Why should it generate a deb file? How is this useful on anything but Debian based systems?

Why exe? How do you package libraries using this new tool you are envisioning?

You do package lib the same way as before, although cargo like dependency handling would be a nice thing. Especially for upgrades.

But a good package manager should ALSO allow you to produce a:

- a stand alone executable for most OS.

- a standard package for major OS (msi, deb, snap, rpm, dmg, etc).

Doing that right now with Python requires you to setup stuff like nuikta and the like. It works but it's much harder than it should be.

debhelper pretty much automates the process of packaging any standard distutils or setuptools package, Red Hat distributions have templates for packaging Python libraries as well (and rpmdev-newspec python-mypackage will automatically generate an appropriate .spec file).

Windows and OS X are always a pain in the ass, but that's more an issue of the platforms lacking in package management than anything else.

See my point ? There is a way to do it, it's just a pain.

Now pipenv centralize stuff we were doing anyway.

We should have a tool to centralize those as well.
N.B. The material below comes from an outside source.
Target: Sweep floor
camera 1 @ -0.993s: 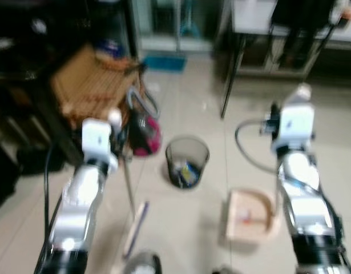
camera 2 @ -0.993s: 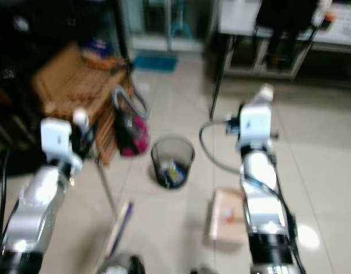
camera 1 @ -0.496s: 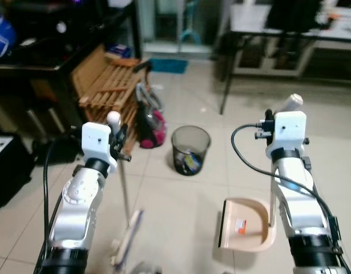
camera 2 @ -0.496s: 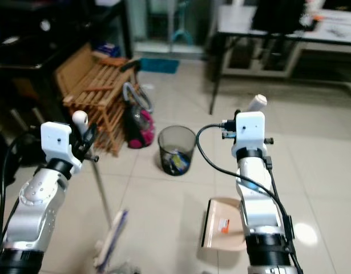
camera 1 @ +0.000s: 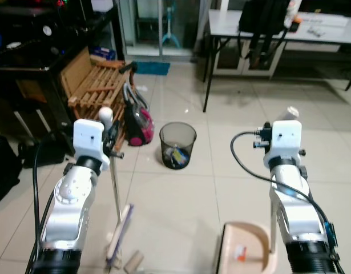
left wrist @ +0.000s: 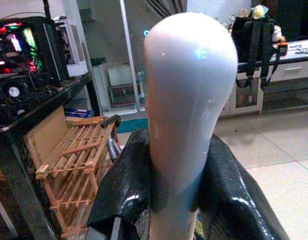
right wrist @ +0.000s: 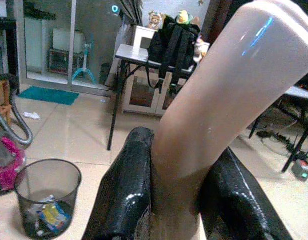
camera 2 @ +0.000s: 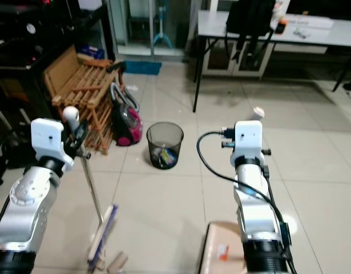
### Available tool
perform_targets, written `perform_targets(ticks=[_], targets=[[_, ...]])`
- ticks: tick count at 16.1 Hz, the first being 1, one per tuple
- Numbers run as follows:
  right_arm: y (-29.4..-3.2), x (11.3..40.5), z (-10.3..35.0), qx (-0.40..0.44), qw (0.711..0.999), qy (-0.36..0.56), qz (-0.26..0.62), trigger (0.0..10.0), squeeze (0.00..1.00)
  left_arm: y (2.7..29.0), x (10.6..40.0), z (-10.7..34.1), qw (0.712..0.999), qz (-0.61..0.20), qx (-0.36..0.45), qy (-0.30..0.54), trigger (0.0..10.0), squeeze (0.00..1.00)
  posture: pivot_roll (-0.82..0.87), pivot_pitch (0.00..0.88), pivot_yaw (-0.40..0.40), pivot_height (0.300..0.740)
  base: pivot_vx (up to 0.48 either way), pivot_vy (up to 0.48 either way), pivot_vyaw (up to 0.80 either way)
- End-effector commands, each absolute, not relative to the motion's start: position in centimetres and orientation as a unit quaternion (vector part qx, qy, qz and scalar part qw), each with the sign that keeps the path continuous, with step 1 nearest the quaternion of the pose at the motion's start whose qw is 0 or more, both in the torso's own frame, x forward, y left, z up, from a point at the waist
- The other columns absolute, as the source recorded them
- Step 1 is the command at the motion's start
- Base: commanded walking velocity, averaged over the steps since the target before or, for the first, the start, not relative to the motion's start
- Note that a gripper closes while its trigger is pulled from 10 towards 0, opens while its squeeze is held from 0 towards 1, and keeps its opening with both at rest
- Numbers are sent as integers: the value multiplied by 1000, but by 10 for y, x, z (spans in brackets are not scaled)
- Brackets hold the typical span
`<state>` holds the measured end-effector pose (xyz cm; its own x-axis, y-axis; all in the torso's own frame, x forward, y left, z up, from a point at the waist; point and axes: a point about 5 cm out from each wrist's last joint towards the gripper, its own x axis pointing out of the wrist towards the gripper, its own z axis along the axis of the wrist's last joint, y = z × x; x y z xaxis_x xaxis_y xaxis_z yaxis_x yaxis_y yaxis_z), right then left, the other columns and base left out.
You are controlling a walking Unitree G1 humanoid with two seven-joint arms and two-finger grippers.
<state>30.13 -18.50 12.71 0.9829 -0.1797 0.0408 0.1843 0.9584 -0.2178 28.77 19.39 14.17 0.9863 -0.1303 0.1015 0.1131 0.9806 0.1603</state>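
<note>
Sweeping barely begun: your left fingers (left wrist: 124, 195) clamped the broom (camera 1: 114, 194), right fingers (right wrist: 124, 195) the dustpan (camera 1: 246, 252); debris (camera 1: 133, 262) remained at 6 o'clock.

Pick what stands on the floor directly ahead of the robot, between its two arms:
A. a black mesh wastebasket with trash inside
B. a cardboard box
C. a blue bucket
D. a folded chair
A: the black mesh wastebasket stands on the tiles between the arms, with colourful trash at its bottom, right of the pink vacuum cleaner.
</note>
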Motion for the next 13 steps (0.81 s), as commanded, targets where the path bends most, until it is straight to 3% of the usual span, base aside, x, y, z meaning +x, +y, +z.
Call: perform_targets(ticks=[1, 13], targets=[[-187, 305, 139, -94, 990, -31, -97, 10000, 0, 195, 289, 155, 991, -57, 88, -79, 10000, 0, -28, 0, 4, 740, 0, 277, 0], [-193, 308, 146, -58, 991, -39, -114, 10000, 0, 203, 299, 166, 990, -42, 103, -83, 10000, 0, -23, 2, 0, 740, 0, 375, 0]])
I would hardly call it a pain, it takes me all of 3 minutes to write a .spec for most python packages and from there it's basically 'tito release'. Sure, if I wanted to package for debian-based distributions it'd take a little more time, but it's worth it to make a quality package that a distribution itself can decide to pick up (packagers love other people doing the work for them, though they won't refuse doing it themselves) with minimal effort.
3 minutes because you know how.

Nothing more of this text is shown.